メイルの輪郭が心なしか薄い。昨夜あそこまで近づいた代償なのかもしれなかった。
ナイアの目が薄く開いて、唇が動いた。
「進んでいるのね」
ナイアの声だが、ナイアではなかった。
「昨夜のことメイルから聞いた。感情の蓋が確かに緩んでる。……でもリサ。一つだけ、警告させて」
「……何?」
「焦りすぎると逆効果になる」
響きは静かで急いでいた。あの夜と同じだった。
「楔は効いてる。でも壁は内側から開くものよ。外から無理にこじ開ければ、壊れるのは扉じゃなくて、あの人の心の方。昨日の頭痛を見たでしょ」
「……あの頭痛は何が起きてるの?」
「思い出そうとする力と、思い出させまいとする力がぶつかってる。楔が開けた隙間の分だけ、ぶつかり方も激しくなる。皮肉な話だけど、進んでいる証拠でもあるの」
進んでいる。その言葉をリサは胸の奥にしまった。
見た。指が額に食い込む、あの痛がり方を。
「分かってる。でも……」
「ええ。時間がないのも本当」
キヤラが先に言った。
「急がなければならないのに急ぎすぎてはいけない。理不尽よね。ごめんなさい。それでも両方とも本当なの」
メイルは窓辺で何も言わずに月を見ていた。茶化す言葉が一つも出ないことが事態の重さを語っていた。
「ね、リサ」
メイルが月を見たまま口を開いた。
「昨日のあの人、気になって後をつけてみたの。

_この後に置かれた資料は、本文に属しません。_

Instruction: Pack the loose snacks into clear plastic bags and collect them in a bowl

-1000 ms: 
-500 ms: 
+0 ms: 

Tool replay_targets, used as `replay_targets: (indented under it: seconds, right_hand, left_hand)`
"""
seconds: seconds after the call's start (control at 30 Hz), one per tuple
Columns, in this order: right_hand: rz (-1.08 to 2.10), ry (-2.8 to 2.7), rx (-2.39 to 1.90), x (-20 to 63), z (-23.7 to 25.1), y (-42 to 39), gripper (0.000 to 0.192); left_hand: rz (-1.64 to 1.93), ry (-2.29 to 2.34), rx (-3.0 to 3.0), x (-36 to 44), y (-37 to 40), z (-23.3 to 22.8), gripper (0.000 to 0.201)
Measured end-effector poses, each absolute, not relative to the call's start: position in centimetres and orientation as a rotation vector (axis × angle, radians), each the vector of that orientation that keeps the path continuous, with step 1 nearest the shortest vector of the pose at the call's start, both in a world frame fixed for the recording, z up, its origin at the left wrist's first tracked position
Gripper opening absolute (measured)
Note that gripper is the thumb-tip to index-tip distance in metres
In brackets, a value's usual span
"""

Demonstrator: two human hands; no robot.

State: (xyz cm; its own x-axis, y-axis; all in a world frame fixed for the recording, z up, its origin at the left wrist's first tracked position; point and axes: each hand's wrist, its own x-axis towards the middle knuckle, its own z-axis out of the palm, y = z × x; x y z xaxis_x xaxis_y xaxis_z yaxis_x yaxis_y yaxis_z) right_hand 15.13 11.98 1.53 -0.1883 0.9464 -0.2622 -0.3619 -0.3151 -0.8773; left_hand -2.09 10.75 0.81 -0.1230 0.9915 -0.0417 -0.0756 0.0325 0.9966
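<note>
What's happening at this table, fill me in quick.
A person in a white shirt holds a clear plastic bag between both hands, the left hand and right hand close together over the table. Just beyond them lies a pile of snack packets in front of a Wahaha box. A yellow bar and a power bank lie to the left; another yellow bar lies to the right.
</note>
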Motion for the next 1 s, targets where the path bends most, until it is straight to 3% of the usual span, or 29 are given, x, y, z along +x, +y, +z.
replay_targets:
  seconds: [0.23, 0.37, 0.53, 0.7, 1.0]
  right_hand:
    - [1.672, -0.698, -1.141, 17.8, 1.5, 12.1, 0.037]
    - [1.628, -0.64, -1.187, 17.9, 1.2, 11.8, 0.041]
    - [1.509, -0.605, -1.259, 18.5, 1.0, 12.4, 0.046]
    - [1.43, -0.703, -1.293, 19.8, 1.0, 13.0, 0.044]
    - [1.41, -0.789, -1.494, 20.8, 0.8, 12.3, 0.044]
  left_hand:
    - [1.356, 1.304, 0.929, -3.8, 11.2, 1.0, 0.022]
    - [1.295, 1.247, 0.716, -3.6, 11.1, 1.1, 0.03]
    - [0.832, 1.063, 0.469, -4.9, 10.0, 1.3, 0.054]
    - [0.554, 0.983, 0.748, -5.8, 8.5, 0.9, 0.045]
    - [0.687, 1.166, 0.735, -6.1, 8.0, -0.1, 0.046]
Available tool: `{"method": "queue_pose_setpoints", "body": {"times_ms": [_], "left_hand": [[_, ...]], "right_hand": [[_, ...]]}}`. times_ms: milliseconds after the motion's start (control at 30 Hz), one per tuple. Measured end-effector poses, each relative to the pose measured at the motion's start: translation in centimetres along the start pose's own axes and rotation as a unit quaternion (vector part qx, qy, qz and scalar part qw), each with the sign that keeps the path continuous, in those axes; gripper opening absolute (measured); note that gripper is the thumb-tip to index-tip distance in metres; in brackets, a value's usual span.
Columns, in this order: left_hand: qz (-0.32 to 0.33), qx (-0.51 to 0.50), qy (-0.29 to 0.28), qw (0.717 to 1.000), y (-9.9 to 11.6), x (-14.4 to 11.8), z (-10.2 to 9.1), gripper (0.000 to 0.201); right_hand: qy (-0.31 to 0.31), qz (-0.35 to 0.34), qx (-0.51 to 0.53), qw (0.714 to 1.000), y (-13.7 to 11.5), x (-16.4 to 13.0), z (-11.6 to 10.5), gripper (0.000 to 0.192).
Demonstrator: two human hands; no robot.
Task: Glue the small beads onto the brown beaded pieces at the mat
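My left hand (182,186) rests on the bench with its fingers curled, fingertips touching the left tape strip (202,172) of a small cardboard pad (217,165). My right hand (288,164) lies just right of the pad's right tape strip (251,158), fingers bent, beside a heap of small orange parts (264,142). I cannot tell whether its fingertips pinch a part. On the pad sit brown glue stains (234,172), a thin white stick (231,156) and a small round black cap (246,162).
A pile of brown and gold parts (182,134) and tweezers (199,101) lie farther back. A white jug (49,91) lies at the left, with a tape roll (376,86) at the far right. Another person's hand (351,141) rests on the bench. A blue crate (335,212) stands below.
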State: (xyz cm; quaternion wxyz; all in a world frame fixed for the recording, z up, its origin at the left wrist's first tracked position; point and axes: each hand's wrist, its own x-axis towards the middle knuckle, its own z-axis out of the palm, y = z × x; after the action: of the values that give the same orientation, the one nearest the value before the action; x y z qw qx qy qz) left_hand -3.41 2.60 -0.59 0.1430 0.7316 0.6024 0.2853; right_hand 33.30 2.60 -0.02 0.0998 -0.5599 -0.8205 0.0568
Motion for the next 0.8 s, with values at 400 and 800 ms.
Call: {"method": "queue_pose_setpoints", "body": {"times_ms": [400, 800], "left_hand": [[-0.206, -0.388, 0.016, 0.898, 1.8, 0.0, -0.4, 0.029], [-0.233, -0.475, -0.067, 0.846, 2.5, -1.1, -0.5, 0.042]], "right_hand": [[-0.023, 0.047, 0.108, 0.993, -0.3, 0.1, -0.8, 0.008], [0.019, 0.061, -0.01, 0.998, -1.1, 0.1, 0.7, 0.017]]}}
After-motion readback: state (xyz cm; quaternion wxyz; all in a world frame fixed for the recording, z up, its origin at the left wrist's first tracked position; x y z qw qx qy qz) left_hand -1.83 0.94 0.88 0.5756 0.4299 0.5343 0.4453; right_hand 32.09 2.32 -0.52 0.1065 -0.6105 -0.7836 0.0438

……帰り道でね、三回、立ち止まったのよ」
「……三回?」
「そう、三回。立ち止まって振り返りかけて、また歩いて。それを三回」
メイルはそれだけ言ってまた黙った。慰めとも報告ともつかない言い方。でもその三回のことを思うと、今夜は少しだけ眠りやすくなる気がした。
話が終わると、寝台のナイアの目がゆっくりと閉じられ、寝返りを打った。
北の方角から今夜もあの低い振動がかすかに伝わってくる。
時間がない、という感覚が足の裏から戻ってきた。